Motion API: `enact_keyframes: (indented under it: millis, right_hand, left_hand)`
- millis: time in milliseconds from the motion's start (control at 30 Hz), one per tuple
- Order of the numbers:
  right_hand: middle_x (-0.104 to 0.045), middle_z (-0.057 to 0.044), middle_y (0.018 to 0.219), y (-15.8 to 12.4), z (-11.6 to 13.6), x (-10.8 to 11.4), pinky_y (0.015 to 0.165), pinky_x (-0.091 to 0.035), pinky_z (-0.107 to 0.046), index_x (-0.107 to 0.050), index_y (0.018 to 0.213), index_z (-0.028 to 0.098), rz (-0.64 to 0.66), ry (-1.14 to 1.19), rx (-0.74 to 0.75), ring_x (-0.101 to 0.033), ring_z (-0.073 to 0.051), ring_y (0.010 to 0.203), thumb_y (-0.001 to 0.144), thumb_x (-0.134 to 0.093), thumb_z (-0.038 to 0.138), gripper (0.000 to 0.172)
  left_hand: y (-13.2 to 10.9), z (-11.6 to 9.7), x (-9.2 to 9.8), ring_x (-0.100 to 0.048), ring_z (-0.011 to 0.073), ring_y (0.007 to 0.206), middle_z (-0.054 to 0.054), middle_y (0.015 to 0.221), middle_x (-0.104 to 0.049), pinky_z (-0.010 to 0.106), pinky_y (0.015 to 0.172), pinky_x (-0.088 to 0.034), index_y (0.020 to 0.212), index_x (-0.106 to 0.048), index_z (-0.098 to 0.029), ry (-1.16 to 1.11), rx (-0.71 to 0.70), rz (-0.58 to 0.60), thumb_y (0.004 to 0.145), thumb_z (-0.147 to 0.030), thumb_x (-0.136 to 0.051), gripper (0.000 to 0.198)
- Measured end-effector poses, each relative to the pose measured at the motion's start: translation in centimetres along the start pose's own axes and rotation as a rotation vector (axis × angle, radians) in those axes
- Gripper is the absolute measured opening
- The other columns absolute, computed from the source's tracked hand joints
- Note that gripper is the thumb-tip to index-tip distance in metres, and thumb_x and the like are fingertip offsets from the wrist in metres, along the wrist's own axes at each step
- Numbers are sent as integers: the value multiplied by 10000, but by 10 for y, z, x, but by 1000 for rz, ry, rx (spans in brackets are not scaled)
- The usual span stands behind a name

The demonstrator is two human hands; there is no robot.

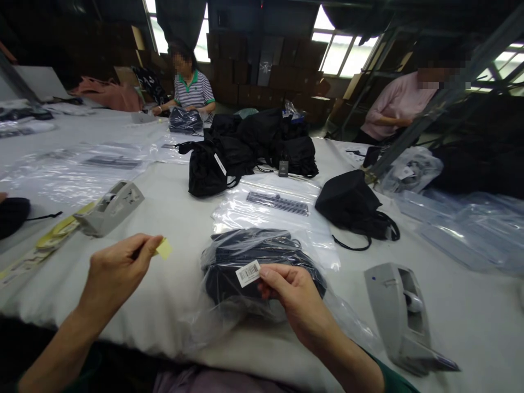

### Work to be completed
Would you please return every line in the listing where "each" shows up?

### Answer space
- Measured end-effector poses, each relative to the pose measured at the motion's start: translation in centimetres along the start pose's own axes and rotation as a rotation vector (axis × angle, radians) in those axes
- Note that gripper is the thumb-tip to index-tip distance in metres, and thumb_x and the like are fingertip offsets from the wrist in metres, along the wrist's own axes at each step

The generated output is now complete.